== Source material ==

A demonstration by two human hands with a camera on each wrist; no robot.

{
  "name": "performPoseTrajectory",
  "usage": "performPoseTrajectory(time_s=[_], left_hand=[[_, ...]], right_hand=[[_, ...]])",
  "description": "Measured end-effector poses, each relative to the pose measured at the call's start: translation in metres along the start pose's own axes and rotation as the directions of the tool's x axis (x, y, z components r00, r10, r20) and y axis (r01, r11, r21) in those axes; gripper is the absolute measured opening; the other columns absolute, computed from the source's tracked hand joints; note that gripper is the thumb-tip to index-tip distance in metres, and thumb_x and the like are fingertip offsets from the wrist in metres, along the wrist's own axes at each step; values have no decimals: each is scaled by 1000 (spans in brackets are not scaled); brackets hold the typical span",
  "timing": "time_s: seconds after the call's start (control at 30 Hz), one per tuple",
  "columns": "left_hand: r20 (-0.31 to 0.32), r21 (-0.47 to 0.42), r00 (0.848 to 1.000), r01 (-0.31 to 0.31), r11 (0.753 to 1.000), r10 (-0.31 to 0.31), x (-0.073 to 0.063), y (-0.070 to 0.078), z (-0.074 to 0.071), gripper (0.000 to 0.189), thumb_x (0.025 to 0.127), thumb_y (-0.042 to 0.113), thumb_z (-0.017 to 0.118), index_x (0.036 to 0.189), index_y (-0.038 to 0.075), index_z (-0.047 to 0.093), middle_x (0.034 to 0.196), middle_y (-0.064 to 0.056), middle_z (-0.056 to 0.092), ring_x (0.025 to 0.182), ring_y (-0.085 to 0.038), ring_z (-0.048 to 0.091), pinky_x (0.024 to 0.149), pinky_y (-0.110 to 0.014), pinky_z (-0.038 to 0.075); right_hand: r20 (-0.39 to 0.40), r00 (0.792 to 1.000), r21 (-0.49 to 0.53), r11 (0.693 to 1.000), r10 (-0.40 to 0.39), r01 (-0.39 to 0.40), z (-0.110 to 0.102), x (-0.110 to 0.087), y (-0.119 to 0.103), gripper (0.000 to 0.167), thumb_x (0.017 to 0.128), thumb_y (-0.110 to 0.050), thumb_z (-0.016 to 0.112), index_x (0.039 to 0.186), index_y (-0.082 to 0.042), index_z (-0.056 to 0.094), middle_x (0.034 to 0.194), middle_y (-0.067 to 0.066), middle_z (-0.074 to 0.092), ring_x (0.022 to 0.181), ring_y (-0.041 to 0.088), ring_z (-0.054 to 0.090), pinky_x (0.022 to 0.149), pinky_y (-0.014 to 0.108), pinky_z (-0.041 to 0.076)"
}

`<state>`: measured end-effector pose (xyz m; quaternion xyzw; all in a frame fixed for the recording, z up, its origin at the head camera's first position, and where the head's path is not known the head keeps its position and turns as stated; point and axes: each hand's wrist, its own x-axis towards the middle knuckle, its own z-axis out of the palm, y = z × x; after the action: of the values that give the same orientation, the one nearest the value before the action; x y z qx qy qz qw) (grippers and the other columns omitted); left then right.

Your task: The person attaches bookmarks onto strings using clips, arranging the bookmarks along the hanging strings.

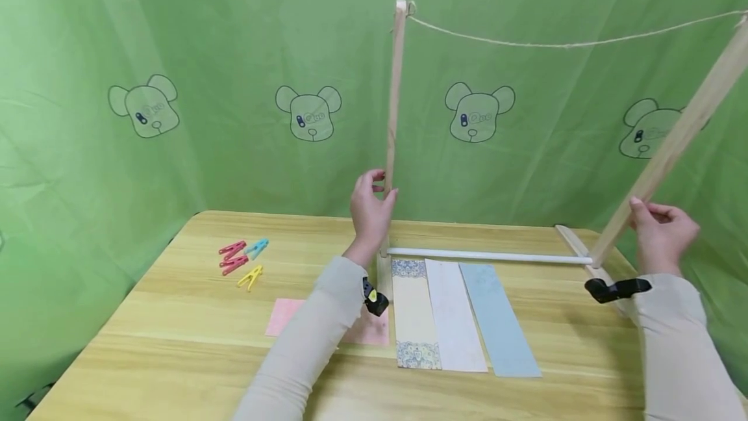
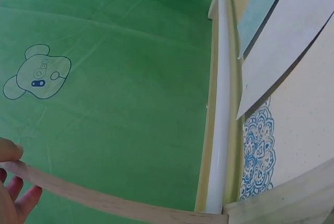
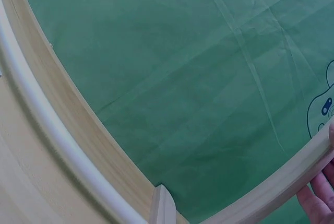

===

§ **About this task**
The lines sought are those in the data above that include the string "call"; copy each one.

§ **Response below**
  "description": "Measured end-effector poses, each relative to the pose measured at the call's start: translation in metres along the start pose's own axes and rotation as the directions of the tool's x axis (x, y, z components r00, r10, r20) and y axis (r01, r11, r21) in those axes; gripper is the absolute measured opening; the other columns absolute, computed from the source's tracked hand joints; note that gripper is the thumb-tip to index-tip distance in metres, and thumb_x and the like are fingertip offsets from the wrist in metres, along the wrist's own axes at each step; values have no decimals: each is scaled by 1000 (spans in brackets are not scaled); brackets hold the typical span",
  "timing": "time_s: seconds after the call's start (control at 30 Hz), one per tuple",

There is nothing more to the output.